Practical knowledge and technique to guide your mentees with:

- Emotional Regulation: Understand how mindset impacts financial decisions.

- Daily Money Practices: Gain essential budgeting, saving, and investing skills.

- Mental Habits: Develop habits that lead to long-term success.


Ready to get started?

📝 Sign up for our complimentary introductory workshop now!


Unlock Financial Confidence Today!



Images may be captured during the event using film photography, digital photography, video or other medium and may be used on the website.

Key takeaways

🛟 1. Financial Emotional Resilience (FER) is Preventive Care

FER was introduced as a tool not just for coping, but for thriving—equipping youth with the confidence and clarity to make sound financial decisions. Mentors are positioned as mental and financial wellness allies, offering early intervention before stress spirals.

🌟 2. Mentors as Models of Financial Resilience

Mentors were guided on how to model healthy financial behaviours and emotionally attuned support. Youth struggling with shame, fear, or uncertainty around money benefit from seeing resilience in action—not just being told about it.

🧠 3. Reframing Limiting Money Beliefs

Many youth carry inherited money stories that sabotage confidence and behaviour. Mentors learned how to help mentees identify and reframe these beliefs, cultivating empowering narratives and a future-oriented financial mindset.

🔑 4. Practical Tools Meet Emotional Insight

From budgeting and debt strategies to reframing techniques and language of money, the webinar emphasised a blend of practical financial tools and emotional intelligence—making it easier for youth to act and reflect, not just learn.

Frequently asked questions (FAQs)
  • How do I stop impulse buying?

    Before you buy, pause and ask yourself: ‘Do I really want this—or just reacting to a feeling?’ Give yourself space by setting a budget and waiting a day. Later, check back—does this still align with your goals for the week or month?

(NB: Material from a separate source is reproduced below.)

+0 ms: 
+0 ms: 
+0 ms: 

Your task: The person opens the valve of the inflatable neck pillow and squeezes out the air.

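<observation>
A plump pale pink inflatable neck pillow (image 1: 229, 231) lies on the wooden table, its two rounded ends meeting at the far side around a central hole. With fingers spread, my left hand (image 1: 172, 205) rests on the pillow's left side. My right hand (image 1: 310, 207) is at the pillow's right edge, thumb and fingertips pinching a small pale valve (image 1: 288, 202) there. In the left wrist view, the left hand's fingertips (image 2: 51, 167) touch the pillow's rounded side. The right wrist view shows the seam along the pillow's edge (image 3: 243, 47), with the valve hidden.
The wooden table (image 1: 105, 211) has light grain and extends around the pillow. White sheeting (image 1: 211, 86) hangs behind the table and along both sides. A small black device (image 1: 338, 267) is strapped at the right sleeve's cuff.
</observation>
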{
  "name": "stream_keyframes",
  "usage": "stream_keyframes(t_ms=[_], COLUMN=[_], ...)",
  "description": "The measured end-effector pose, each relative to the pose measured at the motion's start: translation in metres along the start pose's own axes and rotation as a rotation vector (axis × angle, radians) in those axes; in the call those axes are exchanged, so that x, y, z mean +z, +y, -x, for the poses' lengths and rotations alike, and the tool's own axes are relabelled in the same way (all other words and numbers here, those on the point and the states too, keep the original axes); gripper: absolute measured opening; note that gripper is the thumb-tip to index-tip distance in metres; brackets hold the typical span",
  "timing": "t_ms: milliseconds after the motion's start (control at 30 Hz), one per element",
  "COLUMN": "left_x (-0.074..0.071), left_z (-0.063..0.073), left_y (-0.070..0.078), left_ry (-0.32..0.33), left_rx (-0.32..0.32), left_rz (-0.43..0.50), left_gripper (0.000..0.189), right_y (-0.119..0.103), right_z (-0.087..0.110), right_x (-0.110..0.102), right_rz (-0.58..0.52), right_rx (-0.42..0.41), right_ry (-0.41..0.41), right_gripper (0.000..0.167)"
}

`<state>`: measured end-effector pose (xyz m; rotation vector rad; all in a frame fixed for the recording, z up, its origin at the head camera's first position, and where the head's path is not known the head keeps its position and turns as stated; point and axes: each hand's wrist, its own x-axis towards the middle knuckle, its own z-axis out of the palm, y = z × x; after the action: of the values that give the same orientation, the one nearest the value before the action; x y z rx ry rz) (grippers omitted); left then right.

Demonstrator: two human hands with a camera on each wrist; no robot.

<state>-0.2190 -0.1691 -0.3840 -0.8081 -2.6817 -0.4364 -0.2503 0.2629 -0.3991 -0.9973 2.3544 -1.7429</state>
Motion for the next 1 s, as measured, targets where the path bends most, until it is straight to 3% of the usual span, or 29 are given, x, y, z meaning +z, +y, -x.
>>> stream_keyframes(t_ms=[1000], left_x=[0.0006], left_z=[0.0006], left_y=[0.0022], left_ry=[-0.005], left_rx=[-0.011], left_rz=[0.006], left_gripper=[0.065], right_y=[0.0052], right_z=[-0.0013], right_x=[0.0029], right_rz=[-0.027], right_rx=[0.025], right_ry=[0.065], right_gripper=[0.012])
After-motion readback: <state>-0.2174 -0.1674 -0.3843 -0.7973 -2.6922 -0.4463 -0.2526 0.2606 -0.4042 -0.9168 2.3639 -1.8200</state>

  • How do I mentor or be a mentee?

    We can connect you with young people in the community who are seeking mentorship in various areas. We also have many individuals who are eager and ready to serve as mentors.

  • Can you take us through some examples of how playmoolah has helped people shift to better money narratives? Don’t want to judge others’ mindset, as it changes through life stages.

    Yes, and thank you for naming that—everyone’s money mindset is deeply personal and evolves through different life stages. At PlayMoolah, we’ve seen powerful shifts happen when people feel safe enough to reflect and reframe.


    One young person came to us believing they were ‘bad with money’ because they couldn’t save. But through guided reflection and small budgeting experiments, they uncovered that their spending was actually meeting emotional needs they hadn’t acknowledged. That self-awareness helped them reframe their narrative from shame to compassion—and build healthier habits over time.


    Another example is a young adult who had just started working and felt immense pressure to ‘have it all together’ financially—saving, investing, supporting family. Underneath that was a belief they inherited: that self-worth is tied to earning power. Through our sessions, they unpacked that narrative and realised it was driving burnout and anxiety. By reframing their story, they began to see money not just as performance, but as a resource to support a meaningful life. That mindset shift allowed them to set healthier boundaries and financial goals aligned with their values—not just external expectations.